- **Required work**
Would you pull out every line of the material that contains the string "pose"?
:: Dataset content ::
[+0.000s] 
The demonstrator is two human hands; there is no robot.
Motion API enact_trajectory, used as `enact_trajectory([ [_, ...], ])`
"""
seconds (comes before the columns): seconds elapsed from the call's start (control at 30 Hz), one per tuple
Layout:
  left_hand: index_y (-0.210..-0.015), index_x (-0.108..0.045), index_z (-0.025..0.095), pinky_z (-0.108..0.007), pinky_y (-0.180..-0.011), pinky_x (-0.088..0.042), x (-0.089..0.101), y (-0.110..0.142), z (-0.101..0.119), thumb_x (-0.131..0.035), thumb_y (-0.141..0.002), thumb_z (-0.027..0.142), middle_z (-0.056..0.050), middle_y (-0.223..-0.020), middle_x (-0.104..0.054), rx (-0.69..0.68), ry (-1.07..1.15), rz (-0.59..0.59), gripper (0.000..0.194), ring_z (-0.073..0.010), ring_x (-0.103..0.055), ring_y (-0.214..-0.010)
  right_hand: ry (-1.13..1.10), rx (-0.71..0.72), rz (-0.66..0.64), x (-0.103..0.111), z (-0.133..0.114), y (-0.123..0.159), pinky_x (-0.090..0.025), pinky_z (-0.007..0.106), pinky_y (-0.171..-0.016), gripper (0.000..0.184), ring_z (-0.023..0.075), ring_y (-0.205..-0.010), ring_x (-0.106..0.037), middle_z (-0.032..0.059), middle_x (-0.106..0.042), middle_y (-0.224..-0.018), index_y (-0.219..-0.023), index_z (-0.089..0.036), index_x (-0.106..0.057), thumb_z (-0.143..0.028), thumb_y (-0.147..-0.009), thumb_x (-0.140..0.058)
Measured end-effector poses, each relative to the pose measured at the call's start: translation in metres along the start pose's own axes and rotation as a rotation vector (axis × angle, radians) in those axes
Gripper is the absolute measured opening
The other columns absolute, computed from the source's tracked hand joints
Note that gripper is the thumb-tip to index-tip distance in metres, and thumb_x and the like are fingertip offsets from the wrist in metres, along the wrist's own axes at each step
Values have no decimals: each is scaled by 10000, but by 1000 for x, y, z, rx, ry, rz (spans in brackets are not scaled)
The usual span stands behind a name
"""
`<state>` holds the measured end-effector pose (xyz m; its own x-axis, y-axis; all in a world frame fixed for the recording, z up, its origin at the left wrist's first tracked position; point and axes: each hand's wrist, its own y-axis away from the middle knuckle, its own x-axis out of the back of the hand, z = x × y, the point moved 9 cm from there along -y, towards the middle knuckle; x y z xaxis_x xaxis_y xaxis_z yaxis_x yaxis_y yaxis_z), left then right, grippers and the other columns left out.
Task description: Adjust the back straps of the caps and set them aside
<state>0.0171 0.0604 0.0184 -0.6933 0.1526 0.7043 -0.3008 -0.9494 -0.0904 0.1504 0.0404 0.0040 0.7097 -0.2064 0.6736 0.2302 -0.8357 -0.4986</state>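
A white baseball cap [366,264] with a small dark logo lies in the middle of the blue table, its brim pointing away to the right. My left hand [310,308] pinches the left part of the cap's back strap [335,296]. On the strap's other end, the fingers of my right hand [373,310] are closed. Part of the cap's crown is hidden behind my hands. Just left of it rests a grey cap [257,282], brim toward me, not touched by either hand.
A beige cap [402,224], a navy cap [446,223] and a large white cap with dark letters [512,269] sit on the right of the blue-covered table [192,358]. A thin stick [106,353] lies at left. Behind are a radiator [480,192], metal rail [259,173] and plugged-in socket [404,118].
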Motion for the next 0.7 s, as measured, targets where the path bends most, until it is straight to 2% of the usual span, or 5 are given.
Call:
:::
- **Output for this task**
Measured end-effector poses, each relative to the pose measured at the call's start: translation in metres along the start pose's own axes and rotation as a rotation vector (axis × angle, radians) in those axes
`<state>` holds the measured end-effector pose (xyz m; its own x-axis, y-axis; all in a world frame fixed for the recording, z up, its origin at the left wrist's first tracked position; point and axes: each hand's wrist, its own y-axis away from the middle knuckle, its own x-axis out of the back of the hand, z = x × y, the point moved 9 cm from there along -y, towards the middle knuckle; x y z xaxis_x xaxis_y xaxis_z yaxis_x yaxis_y yaxis_z), left then right, grippers and the other columns left out.

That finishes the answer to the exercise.